Avec la fin de la Guerre froide et la dislocation de l’URSS, les configurations géopolitiques sont renouvelées. L’Allemagne est réunifiée, la Pologne recouvre son indépendance et les États baltes réapparaissent comme États souverains. La Russie ne dispose plus que de deux étroites fenêtres sur la mer Baltique : Saint-Pétersbourg et l’enclave de Kaliningrad/Königsberg, entre la Lituanie et la Pologne. Ce phénomène de marginalisation est amplifié par l’entrée des autres pays riverains de la Baltique dans l’Union européenne et dans l’OTAN (la Suède et la Finlande n’appartiennent pas à l’OTAN, mais coopèrent dans le cadre du Partenariat pour la paix). Suite à l’indépendance des États baltes, les autorités russes ont renforcé les infrastructures portuaires du golfe de Finlande, autour de Saint-Pétersbourg (terminaux pétroliers de Primorsk et Vyborg, alimentés depuis la Sibérie occidentale par le Baltic Pipeline System). Les flux au départ de ces infrastructures contournent les ports baltes et la Biélorussie ; ils assurent une liaison directe avec les grands importateurs énergétiques ouest européens (l’Allemagne principalement). Inauguré en 2011, le gazoduc Nord Stream, de Vyborg (Russie) à Greifswald (Allemagne), s’inscrit dans la même logique. L’enclave de Kaliningrad est aussi impliquée dans les difficiles relations de la Russie avec l’OTAN et ses États membres, Moscou menaçant d’y déployer de nouveaux missiles en représailles au projet de bouclier spatial.

Pour développer la coopération entre les riverains de la Baltique, un Conseil des États de la mer Baltique (CEMB) a été instauré en 1992. La Norvège en est membre et la Commission européenne y est représentée (les États-Unis ainsi qu’un certain nombre de pays d’Europe occidentale et centrale ont obtenu un statut d’État observateur). Certains des États riverains de la Baltique participent aussi en tant que structures de coopération couvrant des espaces à géométrie variable et de différentes tailles.
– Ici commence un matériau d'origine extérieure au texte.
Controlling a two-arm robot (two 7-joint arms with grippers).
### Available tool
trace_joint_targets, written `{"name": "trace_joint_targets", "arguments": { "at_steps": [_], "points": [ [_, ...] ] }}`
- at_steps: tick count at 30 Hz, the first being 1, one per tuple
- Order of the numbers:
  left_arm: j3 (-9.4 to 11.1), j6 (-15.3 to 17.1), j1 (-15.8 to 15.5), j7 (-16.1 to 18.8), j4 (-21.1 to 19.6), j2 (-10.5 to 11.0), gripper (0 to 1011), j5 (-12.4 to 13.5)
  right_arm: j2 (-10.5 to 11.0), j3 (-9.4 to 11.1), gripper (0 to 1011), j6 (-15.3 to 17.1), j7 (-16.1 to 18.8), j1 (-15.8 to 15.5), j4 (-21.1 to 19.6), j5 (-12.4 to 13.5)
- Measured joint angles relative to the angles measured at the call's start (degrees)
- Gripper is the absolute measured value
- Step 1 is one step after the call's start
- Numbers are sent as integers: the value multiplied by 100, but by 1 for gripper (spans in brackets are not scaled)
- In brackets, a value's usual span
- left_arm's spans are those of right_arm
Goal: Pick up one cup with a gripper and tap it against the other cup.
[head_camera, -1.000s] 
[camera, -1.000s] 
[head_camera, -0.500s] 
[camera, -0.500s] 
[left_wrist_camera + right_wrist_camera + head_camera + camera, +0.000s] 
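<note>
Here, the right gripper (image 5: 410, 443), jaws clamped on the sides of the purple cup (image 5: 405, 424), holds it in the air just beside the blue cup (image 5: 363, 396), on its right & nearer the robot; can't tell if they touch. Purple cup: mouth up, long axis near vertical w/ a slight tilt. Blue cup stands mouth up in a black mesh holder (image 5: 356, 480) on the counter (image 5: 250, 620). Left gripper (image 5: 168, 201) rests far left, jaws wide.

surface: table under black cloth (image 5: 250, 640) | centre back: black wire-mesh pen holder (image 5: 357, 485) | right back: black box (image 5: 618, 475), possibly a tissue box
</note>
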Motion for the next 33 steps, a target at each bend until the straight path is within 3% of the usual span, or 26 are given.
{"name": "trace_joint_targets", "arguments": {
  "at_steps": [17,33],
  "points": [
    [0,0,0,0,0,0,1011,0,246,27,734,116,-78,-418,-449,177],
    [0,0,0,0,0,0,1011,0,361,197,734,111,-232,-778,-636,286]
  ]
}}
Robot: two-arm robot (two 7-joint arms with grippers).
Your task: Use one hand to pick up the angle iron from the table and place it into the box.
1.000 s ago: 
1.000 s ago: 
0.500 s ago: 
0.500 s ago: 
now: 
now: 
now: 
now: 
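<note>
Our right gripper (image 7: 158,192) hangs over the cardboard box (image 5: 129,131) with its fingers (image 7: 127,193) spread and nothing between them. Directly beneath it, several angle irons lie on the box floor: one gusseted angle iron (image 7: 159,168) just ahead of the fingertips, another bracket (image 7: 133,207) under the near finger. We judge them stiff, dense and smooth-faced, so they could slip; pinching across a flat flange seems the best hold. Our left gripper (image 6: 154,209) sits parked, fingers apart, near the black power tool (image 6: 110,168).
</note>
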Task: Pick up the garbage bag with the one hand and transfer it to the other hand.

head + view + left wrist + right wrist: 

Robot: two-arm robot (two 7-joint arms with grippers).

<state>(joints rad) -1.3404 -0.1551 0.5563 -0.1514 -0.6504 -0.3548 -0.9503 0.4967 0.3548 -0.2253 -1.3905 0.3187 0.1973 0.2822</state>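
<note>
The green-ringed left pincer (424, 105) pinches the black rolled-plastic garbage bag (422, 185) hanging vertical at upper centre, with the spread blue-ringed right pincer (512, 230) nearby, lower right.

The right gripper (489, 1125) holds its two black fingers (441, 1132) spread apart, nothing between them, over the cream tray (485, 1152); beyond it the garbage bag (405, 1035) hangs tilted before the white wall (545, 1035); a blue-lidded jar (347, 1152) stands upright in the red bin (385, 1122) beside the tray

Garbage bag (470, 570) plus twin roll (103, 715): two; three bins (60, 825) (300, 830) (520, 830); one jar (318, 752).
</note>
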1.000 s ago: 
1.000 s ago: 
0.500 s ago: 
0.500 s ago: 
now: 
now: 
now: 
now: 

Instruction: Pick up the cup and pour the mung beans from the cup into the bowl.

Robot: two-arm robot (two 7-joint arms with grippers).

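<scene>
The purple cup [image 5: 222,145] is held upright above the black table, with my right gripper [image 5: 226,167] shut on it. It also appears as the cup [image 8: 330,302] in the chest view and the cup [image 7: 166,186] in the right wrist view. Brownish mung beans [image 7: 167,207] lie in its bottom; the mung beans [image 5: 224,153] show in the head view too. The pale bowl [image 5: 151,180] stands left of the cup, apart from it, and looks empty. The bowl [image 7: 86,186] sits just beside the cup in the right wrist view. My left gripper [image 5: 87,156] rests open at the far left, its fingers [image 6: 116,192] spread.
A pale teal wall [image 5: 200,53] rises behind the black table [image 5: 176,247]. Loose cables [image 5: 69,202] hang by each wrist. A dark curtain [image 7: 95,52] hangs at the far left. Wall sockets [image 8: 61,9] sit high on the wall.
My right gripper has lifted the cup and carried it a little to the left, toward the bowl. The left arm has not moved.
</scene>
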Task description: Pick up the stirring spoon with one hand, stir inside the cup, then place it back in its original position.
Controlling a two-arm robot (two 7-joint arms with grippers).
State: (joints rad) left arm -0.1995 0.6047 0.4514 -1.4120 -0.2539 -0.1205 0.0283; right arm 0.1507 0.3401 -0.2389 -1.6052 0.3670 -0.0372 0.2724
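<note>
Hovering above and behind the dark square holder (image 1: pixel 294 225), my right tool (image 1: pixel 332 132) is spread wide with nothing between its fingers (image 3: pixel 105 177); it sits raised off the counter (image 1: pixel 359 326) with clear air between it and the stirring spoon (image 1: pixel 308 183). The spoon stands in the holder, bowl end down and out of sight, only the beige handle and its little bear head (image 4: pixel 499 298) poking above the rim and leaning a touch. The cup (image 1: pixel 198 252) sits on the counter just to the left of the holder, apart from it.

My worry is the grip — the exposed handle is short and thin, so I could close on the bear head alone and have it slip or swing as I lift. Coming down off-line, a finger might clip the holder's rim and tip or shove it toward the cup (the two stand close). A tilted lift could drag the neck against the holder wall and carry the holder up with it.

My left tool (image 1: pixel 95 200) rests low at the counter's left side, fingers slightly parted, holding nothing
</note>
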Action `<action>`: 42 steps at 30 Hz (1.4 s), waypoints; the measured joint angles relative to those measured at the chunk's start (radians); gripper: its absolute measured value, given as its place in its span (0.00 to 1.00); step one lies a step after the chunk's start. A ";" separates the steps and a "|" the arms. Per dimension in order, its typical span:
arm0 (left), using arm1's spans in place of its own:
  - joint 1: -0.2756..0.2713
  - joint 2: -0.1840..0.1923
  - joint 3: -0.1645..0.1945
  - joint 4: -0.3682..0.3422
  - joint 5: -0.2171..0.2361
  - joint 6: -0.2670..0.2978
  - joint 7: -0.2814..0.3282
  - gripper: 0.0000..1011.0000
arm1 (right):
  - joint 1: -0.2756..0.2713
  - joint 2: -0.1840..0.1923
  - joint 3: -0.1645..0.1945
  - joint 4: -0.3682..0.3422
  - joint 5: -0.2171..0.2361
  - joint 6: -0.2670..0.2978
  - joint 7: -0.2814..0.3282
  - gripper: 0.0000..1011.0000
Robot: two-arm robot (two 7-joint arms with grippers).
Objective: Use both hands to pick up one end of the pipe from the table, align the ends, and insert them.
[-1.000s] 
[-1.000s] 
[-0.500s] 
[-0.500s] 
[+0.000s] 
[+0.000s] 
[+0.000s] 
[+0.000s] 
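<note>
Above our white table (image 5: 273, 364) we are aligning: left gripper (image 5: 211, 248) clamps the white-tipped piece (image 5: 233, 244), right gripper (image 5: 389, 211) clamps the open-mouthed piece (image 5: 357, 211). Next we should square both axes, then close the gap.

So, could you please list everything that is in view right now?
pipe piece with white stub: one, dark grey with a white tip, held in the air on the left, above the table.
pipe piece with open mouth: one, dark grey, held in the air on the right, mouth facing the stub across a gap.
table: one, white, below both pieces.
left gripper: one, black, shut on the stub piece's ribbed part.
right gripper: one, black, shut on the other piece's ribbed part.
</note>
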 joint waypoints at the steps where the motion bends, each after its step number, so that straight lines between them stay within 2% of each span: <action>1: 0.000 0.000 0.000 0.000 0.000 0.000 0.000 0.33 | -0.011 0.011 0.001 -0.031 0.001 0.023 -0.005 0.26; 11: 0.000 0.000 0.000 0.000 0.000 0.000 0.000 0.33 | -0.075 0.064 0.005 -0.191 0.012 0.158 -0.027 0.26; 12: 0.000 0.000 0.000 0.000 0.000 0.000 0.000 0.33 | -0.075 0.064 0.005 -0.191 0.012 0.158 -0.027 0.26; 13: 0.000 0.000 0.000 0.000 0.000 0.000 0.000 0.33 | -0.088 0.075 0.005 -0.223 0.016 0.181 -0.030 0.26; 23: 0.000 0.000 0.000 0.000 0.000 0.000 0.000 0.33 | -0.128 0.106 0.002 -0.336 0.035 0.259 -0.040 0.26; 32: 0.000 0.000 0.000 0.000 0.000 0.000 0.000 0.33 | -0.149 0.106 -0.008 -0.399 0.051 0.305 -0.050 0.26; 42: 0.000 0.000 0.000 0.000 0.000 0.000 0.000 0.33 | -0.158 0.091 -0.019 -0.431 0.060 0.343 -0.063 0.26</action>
Citons le Conseil nordique (Pays scandinaves et Islande), le Conseil euro-arctique de la mer de Barents (Pays scandinaves, Islande, Russie, Commission européenne) ou encore le Conseil arctique (Pays scandinaves, Islande, Russie, États-Unis, Canada).

Le prix de la liberté

Le dense réseau d’organisations qui couvre la Baltique et insère ses États riverains dans des cadres plus larges ne signifie pas que la coopération soit chose aisée. Les enjeux énergétiques interfèrent avec les questions écologiques (la Baltique est réputée être la mer la plus polluée du monde), des différends géopolitiques plus classiques (minorités et frontières) et des rivalités de puissance. Accaparée par la crise de l’euro et les difficultés économiques, l’Europe occidentale tend à négliger ces réalités, l’éloge de la social-démocratie nordique valant échappatoire. Il est vrai que certains de leurs alliés dans la zone privilégient la «sécurité humaine» et les généralités à caractère philanthropique. Pourtant, Baltes et Polonais n’ignorent pas le prix de la liberté ; ils ne sont guère enclins au «méditerranéisme».